Reproduce the whole listing exactly, omitting any picture it holds.

::::::::::

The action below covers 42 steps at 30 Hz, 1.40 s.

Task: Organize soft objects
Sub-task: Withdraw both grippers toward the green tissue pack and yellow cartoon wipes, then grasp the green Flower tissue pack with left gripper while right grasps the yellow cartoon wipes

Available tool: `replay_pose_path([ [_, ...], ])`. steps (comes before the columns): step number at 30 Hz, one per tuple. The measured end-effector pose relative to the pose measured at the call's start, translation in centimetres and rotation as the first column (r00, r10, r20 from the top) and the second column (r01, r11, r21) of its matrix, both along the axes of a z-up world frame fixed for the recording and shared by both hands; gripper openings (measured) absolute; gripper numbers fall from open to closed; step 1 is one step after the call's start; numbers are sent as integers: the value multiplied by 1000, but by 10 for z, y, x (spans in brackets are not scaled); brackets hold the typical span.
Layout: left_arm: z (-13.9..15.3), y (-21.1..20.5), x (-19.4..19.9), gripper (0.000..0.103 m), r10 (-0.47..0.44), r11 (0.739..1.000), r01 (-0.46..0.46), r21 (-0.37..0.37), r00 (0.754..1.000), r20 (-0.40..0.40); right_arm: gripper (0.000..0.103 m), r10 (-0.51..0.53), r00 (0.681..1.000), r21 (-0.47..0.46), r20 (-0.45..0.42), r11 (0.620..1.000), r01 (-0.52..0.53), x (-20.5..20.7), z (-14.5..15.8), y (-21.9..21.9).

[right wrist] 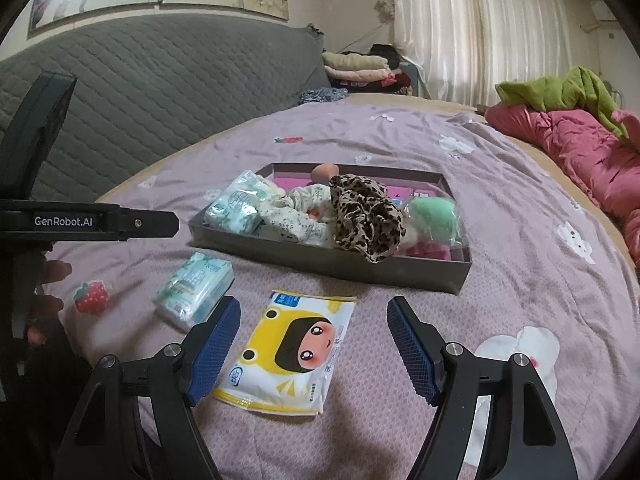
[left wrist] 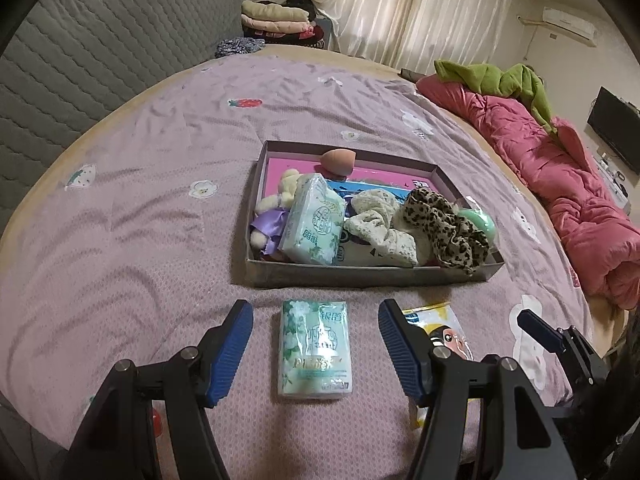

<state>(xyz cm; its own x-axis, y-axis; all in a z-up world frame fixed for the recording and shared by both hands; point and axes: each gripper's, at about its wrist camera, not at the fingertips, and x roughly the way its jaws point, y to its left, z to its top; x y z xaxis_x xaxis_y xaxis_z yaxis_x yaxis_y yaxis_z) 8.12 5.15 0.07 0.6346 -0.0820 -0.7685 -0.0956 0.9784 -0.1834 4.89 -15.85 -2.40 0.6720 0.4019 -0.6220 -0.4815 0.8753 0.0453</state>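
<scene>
Left tongs [left wrist: 316, 344] hanging wide open, empty, straddling green tissue pack [left wrist: 315, 350]; right tongs [right wrist: 314, 344] gaping empty over yellow wipes pack [right wrist: 290, 350]. Squeezing packs mid-width, lifting into box [left wrist: 360, 274].

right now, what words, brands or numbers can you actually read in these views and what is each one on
"GenRobot.AI" - white lettering on the black bar of the left gripper, seen from the right wrist view.
Green tissue pack on the bed: printed characters, too blurred to read.
Yellow wipes pack with the cartoon face: small blue label and fine print, too small to read.
Tissue pack in the box: round emblem and characters, unreadable.
</scene>
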Motion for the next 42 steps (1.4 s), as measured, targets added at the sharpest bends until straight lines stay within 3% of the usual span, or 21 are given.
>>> replay_pose_path([
  [17, -24, -5, -11, 65, -35, 999, 35, 4, 996, -82, 77, 11, 999, -54, -41, 998, -13, -10, -7, 18],
  [42, -63, -13, 7, 65, -36, 999, 42, 28, 984, -172, 78, -22, 985, -148, -173, 989, -4, 28, -68, 46],
])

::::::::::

▸ **Result**
The action below covers 42 steps at 30 Hz, 1.40 s.

Task: Organize soft objects
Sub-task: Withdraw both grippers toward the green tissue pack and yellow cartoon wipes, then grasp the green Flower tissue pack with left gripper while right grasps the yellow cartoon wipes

Available tool: `replay_pose_path([ [_, ...], ])`. steps (comes before the columns): step number at 30 Hz, one per tuple. The measured end-effector pose relative to the pose measured at the call's start, translation in centimetres and rotation as the first column (r00, r10, r20 from the top) and the second column (r01, r11, r21) of its matrix, both along the axes of a z-up world frame fixed for the recording and shared by both hands; gripper openings (measured) absolute; gripper numbers fall from open to closed; step 1 is one step after the call's start; numbers are sent as integers: the value multiplied by 1000, but by 10 for z, y, x (spans in brackets are not scaled); brackets hold the typical span.
Layout: left_arm: z (-13.9..15.3), y (-21.1..20.5), x (-19.4..19.9), gripper (0.000..0.103 m), r10 (-0.47..0.44), r11 (0.739..1.000), r01 (-0.46..0.46), r21 (-0.37..0.37), r00 (0.754..1.000), r20 (-0.40..0.40); right_arm: gripper (0.000..0.103 m), r10 (-0.51..0.53), r00 (0.681..1.000), r21 (-0.47..0.46), r20 (-0.45..0.42), r11 (0.620..1.000), r01 (-0.52..0.53), x (-20.5..20.7), z (-14.5..15.8), y (-21.9..21.9).

[right wrist] 
[left wrist] 

<state>(xyz cm; its own x-axis, y-axis; all in a z-up world frame fixed for the recording and shared by both hands; point and axes: each gripper's, at about its wrist camera, not at the fingertips, and x roughly the way its jaws point, y to its left, z to its top; x y z xaxis_x xaxis_y xaxis_z yaxis_x yaxis_y yaxis_z) 8.12 5.15 0.07 0.6346 -0.0820 -0.7685 -0.0956 0.9784 -0.1834 4.89 -15.85 -2.40 0.6720 0.4019 -0.6220 -0.4815 0.8753 0.0453</state>
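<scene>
Left tongs [left wrist: 316, 344] hanging wide open, empty, straddling green tissue pack [left wrist: 315, 350]; right tongs [right wrist: 314, 344] gaping empty over yellow wipes pack [right wrist: 290, 350]. Squeezing packs mid-width, lifting into box [left wrist: 360, 274].

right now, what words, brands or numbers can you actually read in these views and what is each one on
"GenRobot.AI" - white lettering on the black bar of the left gripper, seen from the right wrist view.
Green tissue pack on the bed: printed characters, too blurred to read.
Yellow wipes pack with the cartoon face: small blue label and fine print, too small to read.
Tissue pack in the box: round emblem and characters, unreadable.
</scene>
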Motion for the next 42 steps (1.4 s), as measured, targets added at the sharpest bends until straight lines stay within 3% of the usual span, or 21 are given.
>>> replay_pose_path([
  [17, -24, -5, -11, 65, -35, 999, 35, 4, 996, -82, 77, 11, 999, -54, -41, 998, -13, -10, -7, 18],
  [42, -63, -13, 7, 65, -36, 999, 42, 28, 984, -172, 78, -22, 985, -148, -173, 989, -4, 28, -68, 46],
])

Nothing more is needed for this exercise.